In discussing the difference between “old” wars and “new” wars in his essay “The Transformation of War,” Martin Van Creveld describes the “Clausewitzian” as the essential characteristic of the “old” view of war. (Van Creveld, 1991, p.ix) This view portrays “old” wars as characterized by WWI and WWII, where the entire globe was considered the battlefield for imperial powers, entire societies were industrialized for military production, the greatest advances in mass-production, science, and rationalization were used to create the most violent weapons of mass destruction the world had ever known. The nation-states drafted or enlisted vast segments of the population base to build huge armies, navies, air forces, and nuclear weaponry, and the military command of each nation used this force with unrestrained power, even against civilian populations. The “old” war pattern led to hundreds of millions of individual deaths across the world during the course of the 20th Century.

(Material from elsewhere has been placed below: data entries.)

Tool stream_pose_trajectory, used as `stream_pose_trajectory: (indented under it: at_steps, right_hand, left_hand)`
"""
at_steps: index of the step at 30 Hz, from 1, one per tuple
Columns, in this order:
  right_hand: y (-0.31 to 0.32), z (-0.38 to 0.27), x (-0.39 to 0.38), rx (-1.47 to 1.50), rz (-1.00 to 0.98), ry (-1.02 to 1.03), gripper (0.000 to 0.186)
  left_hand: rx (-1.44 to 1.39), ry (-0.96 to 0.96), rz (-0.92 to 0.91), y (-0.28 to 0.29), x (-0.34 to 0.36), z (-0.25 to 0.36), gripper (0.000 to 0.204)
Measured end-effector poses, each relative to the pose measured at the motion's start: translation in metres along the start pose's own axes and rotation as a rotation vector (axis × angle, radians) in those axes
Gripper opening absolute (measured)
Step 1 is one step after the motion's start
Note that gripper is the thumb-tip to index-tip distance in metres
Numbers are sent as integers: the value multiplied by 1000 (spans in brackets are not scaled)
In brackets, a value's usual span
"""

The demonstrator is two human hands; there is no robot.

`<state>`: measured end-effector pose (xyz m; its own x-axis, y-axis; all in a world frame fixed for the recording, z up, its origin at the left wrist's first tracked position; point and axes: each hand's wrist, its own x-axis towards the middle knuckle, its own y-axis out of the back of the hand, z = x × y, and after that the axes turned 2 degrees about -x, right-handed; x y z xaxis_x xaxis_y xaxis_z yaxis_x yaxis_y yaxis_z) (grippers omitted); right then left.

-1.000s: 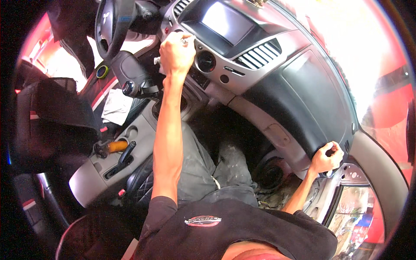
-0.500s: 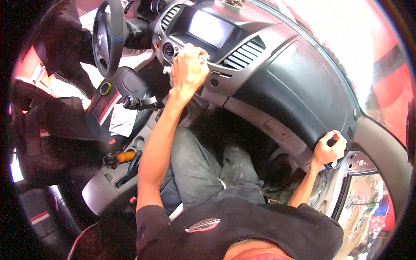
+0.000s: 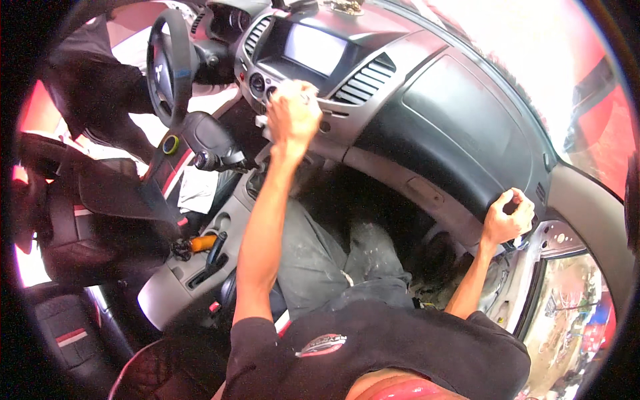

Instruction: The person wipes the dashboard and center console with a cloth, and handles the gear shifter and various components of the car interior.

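Note:
My left hand (image 3: 293, 117) is closed at the centre console's control panel, over the round dials (image 3: 257, 83) below the screen (image 3: 315, 48); what its fingers hold is mostly hidden, with a pale bit showing beside it. My right hand (image 3: 510, 217) has its fingers curled at the far right end of the black glove box panel (image 3: 453, 107), by the door opening; what is inside its grip I cannot make out.
A dark-clothed person (image 3: 100, 87) is beside the steering wheel (image 3: 170, 70). The gear lever (image 3: 205, 160), a white cloth (image 3: 197, 190), an orange-handled tool (image 3: 203, 243) and the handbrake (image 3: 215, 253) lie along the console to my left. The door pillar (image 3: 587, 200) bounds the right side.
My left hand has moved rightward and a little down along the dial panel. My right hand stays at the panel's end. The camera's view has shifted slightly.

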<state>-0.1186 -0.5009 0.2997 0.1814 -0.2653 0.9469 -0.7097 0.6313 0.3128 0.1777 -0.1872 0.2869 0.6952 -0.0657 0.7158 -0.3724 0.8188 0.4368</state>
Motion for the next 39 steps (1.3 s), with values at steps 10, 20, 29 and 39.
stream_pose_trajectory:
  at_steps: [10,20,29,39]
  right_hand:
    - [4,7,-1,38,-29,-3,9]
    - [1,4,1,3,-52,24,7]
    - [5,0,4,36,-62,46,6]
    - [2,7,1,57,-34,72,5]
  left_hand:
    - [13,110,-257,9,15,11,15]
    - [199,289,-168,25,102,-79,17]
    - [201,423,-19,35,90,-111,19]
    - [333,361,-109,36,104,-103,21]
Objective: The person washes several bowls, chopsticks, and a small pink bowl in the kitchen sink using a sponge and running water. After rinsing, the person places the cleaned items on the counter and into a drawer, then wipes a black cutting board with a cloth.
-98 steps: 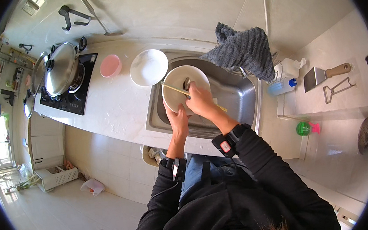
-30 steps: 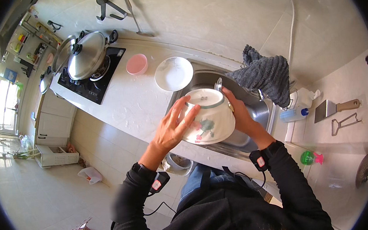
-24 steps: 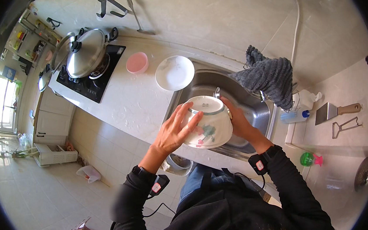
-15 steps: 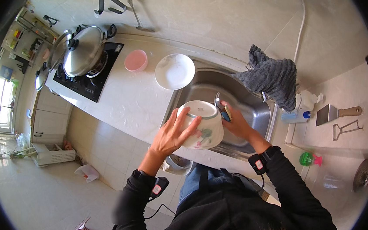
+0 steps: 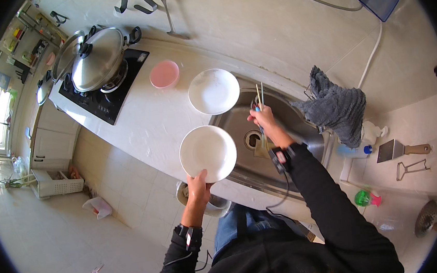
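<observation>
In the head view, the left hand (image 5: 198, 191) is clamped on the near rim of a white bowl (image 5: 208, 150), thumb inside and fingers mostly hidden beneath. The bowl is held mouth up above the worktop's (image 5: 129, 128) front edge, just beside the sink's (image 5: 301, 129) left edge; a rim hold probably leaves its inside unobstructed and lets one hand tilt it. The right hand (image 5: 264, 118) is closed round a thin bundle of utensils (image 5: 260, 95), pale chopsticks among them, over the sink's left half, perhaps bunched so that one grip manages them all; the other pieces are too small to tell. A white dish (image 5: 214, 91) stands by the sink's back left corner and a pink bowl (image 5: 164, 74) farther left, toward the worktop's back edge, seemingly to keep the front free.

Half a second ago the white bowl was bottom up, foot and floral outside showing, with the right hand just beside it. Now it is turned over in the left hand alone, and the right hand is well apart from it. The dish and pink bowl have stayed put on the worktop.
</observation>
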A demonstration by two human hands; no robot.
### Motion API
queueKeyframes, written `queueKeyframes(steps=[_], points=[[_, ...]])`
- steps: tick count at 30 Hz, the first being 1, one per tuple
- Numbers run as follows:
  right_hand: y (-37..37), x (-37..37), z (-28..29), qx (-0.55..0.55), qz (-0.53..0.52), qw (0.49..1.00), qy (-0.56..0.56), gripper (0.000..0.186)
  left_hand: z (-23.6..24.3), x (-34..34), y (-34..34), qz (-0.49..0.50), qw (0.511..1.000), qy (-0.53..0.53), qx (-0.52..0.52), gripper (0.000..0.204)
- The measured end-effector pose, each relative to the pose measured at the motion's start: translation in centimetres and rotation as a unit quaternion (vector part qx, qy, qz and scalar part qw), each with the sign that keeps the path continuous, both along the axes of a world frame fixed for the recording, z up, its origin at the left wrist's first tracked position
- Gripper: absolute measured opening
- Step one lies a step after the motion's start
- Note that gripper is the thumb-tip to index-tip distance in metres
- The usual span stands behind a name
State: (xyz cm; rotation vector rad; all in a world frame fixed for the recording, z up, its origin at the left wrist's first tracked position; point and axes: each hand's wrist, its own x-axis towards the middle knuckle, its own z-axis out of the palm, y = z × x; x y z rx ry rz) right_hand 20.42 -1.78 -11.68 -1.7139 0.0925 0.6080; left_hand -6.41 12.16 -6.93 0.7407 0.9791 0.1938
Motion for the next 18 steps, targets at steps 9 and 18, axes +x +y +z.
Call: queueKeyframes(steps=[9,18], points=[[7.1,4.1,-4.4,-0.089,-0.060,0.988,0.109,0.031,0.4,-2.1,0.7,0.094,0.995,0.020,-0.005,0.049],[4.2,3.1,-3.7,0.015,-0.006,0.999,0.045,0.013,-0.3,-4.1,2.1,0.107,0.994,0.028,0.012,0.047]])
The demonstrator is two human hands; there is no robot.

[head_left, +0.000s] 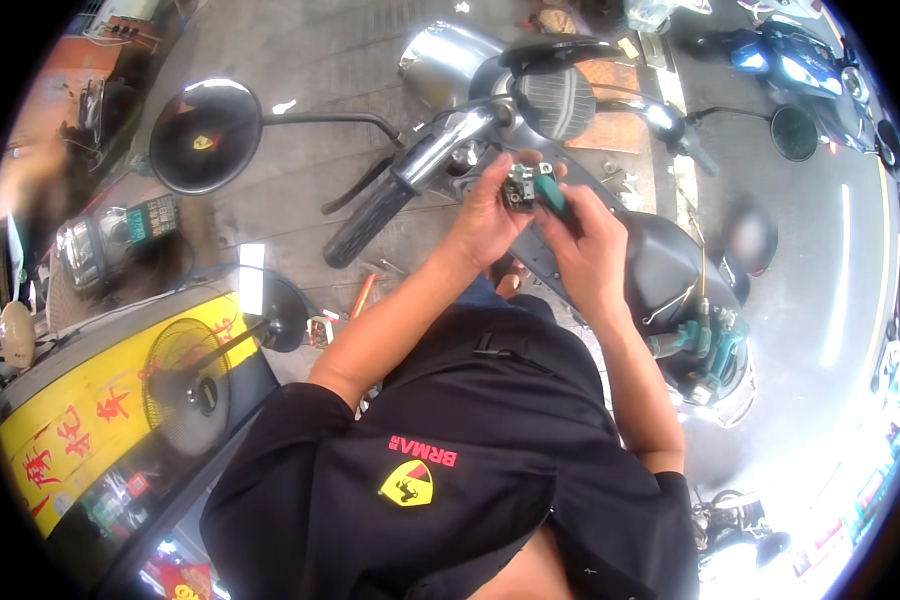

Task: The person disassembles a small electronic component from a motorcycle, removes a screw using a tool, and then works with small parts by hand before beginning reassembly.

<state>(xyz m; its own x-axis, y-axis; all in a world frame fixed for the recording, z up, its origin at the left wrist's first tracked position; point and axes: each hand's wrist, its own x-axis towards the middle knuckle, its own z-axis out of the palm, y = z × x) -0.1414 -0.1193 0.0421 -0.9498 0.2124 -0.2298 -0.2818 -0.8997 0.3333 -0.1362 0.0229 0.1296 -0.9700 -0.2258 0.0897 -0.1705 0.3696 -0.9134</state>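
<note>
Above the scooter's [560, 235] footwell, my two hands meet close together. My left hand [482, 218] is closed around a small black and silver metal part [519, 187], which looks like a mechanical fitting; its exact kind cannot be made out. In my right hand [592, 245] the fingers are wrapped round a green-handled tool [549, 192], held against the right side of the part. The tool's tip is hidden. Left of my hands is the scooter's black handlebar grip [370, 222], with the round instrument dial [558, 104] beyond.
Two green power tools [715, 352] lie on the scooter's rear at right, near its dark seat [658, 262]. Round mirrors [206, 137] stick out on both sides. A standing fan [188, 385] is at lower left by a yellow sign panel [65, 440]. Other motorbikes [805, 70] stand at far right.
</note>
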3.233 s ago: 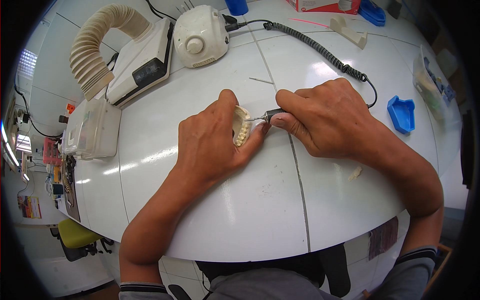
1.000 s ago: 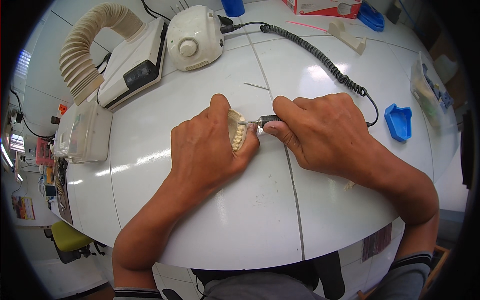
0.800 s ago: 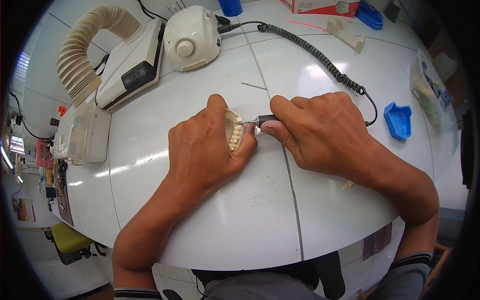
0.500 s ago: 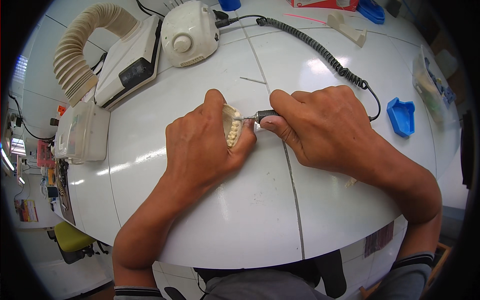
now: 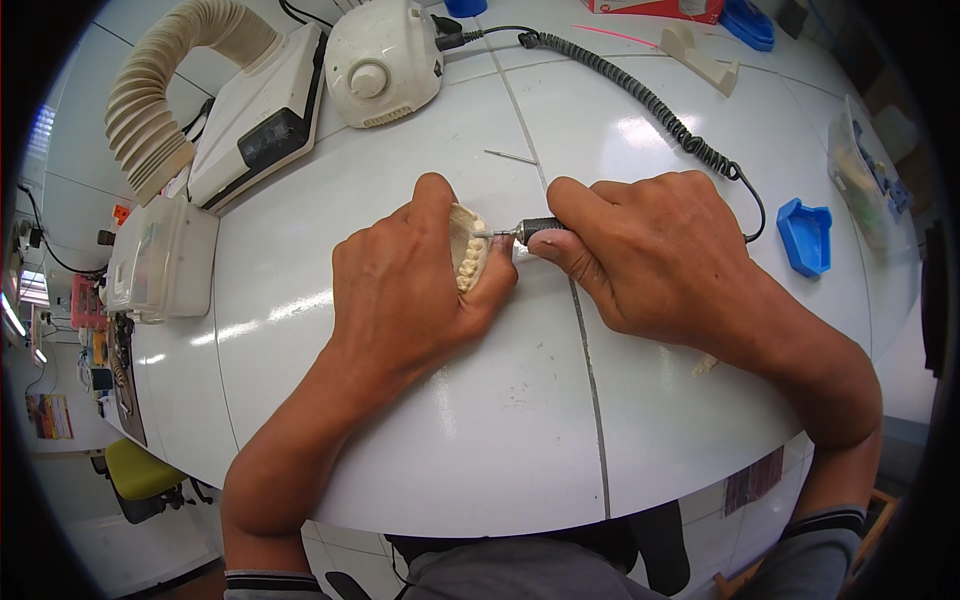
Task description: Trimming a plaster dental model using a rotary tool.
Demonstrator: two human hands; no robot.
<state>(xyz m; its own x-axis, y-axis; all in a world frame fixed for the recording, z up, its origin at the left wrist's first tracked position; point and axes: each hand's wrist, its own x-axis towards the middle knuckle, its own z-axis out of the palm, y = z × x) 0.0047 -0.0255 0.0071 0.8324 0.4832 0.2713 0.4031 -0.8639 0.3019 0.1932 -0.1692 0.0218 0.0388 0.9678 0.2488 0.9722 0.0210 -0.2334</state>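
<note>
A cream dental cast (image 5: 468, 262) with a row of teeth is gripped between the thumb and fingers of my left hand (image 5: 400, 275), which covers much of it. My right hand (image 5: 655, 255) is closed round a dark rotary handpiece (image 5: 539, 231). From the handpiece a thin metal bur (image 5: 499, 234) points left, its tip at the teeth on the cast's upper right part. A black coiled cord (image 5: 630, 93) runs from beyond my right hand to the white control unit (image 5: 382, 65) with a round knob.
A loose thin bur (image 5: 511, 157) lies beyond my hands. At the right are a blue mould tray (image 5: 804, 238) and a clear bin (image 5: 862, 175). A white machine with a ribbed hose (image 5: 150, 100) and a plastic box (image 5: 165, 262) stand left. Another pale piece (image 5: 705, 365) lies below my right forearm.
The view has shifted very slightly. Both hands keep their grips, and the bur stays at the teeth of the cast.
</note>
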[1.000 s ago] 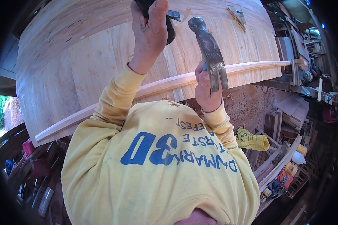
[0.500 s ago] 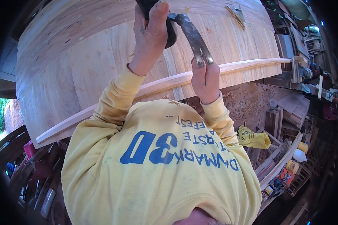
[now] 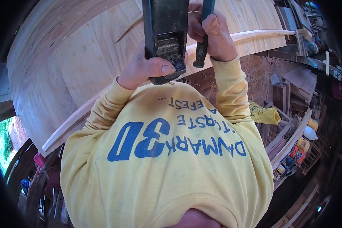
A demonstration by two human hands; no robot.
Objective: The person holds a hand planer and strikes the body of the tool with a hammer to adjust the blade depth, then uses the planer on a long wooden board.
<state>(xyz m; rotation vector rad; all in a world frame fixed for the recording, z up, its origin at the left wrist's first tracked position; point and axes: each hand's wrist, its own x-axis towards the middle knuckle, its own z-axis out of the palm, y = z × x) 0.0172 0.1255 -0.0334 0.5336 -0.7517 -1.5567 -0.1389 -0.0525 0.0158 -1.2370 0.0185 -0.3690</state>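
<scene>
My left hand (image 3: 144, 68) grips a black hand plane (image 3: 164, 21), its thumb across the rear end below the mouth. Beside it, my right hand (image 3: 216, 38) is closed on an upright hammer (image 3: 201, 53); its handle shows, while the head is beyond the top of the frame. Beneath both tools lies a broad pale wooden panel (image 3: 64, 49), with a long narrow wooden strip (image 3: 250, 35) running along its near edge, partly hidden by the plane and hands.
Stacked offcuts (image 3: 296, 81) sit at the right below the panel, near a yellow sack (image 3: 266, 114) and assorted bottles and packages (image 3: 304, 144). Machinery and boards (image 3: 307, 45) crowd the far right edge. A bright opening with greenery (image 3: 4, 140) shows at the left.
The plane has come down and toward me in my left hand, now upright in view. My right hand has risen, turning the hammer so its handle faces me and its head has left view.
</scene>
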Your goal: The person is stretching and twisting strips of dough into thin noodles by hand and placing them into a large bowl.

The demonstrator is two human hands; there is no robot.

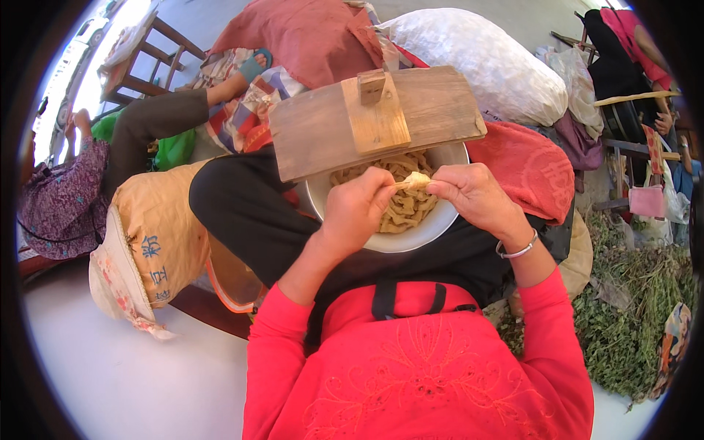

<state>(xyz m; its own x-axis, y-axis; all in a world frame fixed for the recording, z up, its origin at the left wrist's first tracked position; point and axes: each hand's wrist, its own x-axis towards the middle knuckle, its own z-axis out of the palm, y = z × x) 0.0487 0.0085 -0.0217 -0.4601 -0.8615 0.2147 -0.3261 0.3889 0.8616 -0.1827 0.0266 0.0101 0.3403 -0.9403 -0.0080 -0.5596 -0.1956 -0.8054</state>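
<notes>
Over a white basin [449, 229] on my lap, both hands pinch a pale yellow, bunched strip of food [416, 180], whose exact kind I cannot make out. My left hand [356, 211] is closed on its left end. On its right end, the thumb and fingers of my right hand [480, 196] are pressed together. Many tan, soft-looking strips [403, 214] lie in the basin below. A wooden board [308, 132] with a lighter cross-piece and small block lies across the basin's far side, hiding part of it.
A tan sack [172, 227] stands at left, near a seated person [70, 191]. A stuffed white sack [477, 62] and red cloth [293, 40] lie beyond the board. At right are a red towel [528, 165], dried greenery [631, 315] and another person [649, 51].
</notes>
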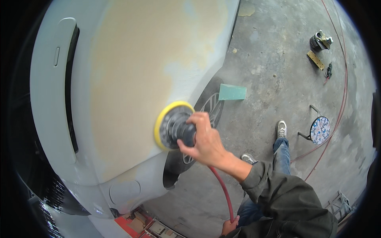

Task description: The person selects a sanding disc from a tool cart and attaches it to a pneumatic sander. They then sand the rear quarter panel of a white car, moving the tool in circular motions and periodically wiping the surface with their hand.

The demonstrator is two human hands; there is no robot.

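Observation:
My right hand [206, 139] is wrapped round the dark knob of a disc sander [176, 126]. Its round pad has a yellow edge and lies against the body panel [131, 91] of a light grey vehicle. A large beige patch with pale blotches covers much of this panel. From the sander a red hose [224, 184] runs down to my left hand [230, 227], low in the view, whose fingers are closed on it. Just beyond the sander is a wheel [212, 99], partly hidden by it and my right hand.
A light green block [233, 92] is beside the wheel. On the concrete floor to the right are a stool [320, 130], a black bucket [317, 43], a yellow perforated block [315, 60], a small dark air tool [329, 70] and red hoses [344, 79]. A ladder [340, 204] is lower right.

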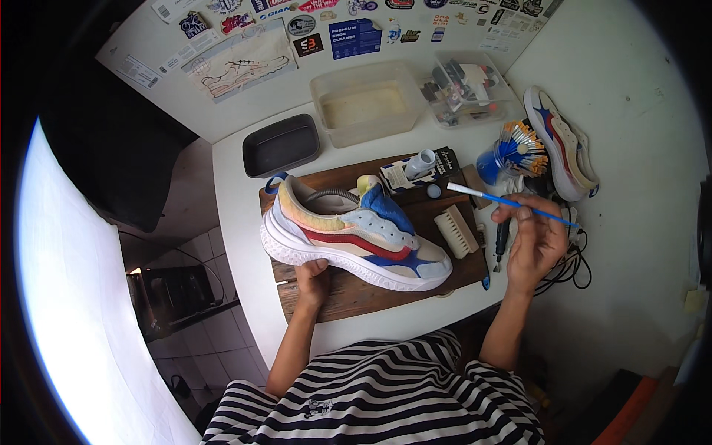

In a different interpretation focusing on media, Heidi Schaefer writes in “Old Wars New Wars:

The famous photograph of a man being executed by a shot to the head by South Vietnam Lt. Colonel Ngyen Ngoc Loan, Saigon Chief of Police… taken by Eddie Adams, in 1968, on a side street in Saigon and later won him… a Pulitzer prize. In Adams’ obituary, the Washington Post wrote on this defining image of the violence of war in the first half of the twentieth century: ‘It was war in its purest, most personal form.’” (Schaefer, 2009)

Thus, in evaluating the definition of “old” wars, it can be stated that on the global or international level, “old” wars operate on the Clausewitzian model of “total war” and mass-mobilization of societies that cause immense amounts of social and economic destruction. On the local level, “old” wars operate as in the Eddie Adam’s photo, the brutality of a man shot in the head, the passion of the scene, the emotions, and desperation are all caught on camera and recorded as a “total history”. In using this understanding to build a conception of “new” wars, these can be seen as “conflicts” that operate on a limited or isolated basis globally, generally in failed States or in surgical military operations led by the hegemonic powers. Where “total war” characterized the old paradigm, “contained war” is symbolic of the new. This may also include increased systematization, de-personalization, and abstraction of violence so as to understand that State violence becomes more “stylized” in the operation of “new” war, as in a “cosmopolitan” police action. Additionally, there is a greater tendency to covert action, marginalized conflicts, lack of media coverage of non-central States, and disappearance of history that suggest in the local operation of “new” war, there is an inherent secrecy or hidden aspect that relates to containment, and can be seen as contrary to the Eddie Adams model. This means the media may not be centrally present in the “new” wars; the violence may not be recorded and broadcast in graphic imagery, but rather masked and stylized by the State in Hollywood manner in order to continue status quo operations with violence contained to the destruction of media-driven stereotypes of “foreign enemies” and “terror”.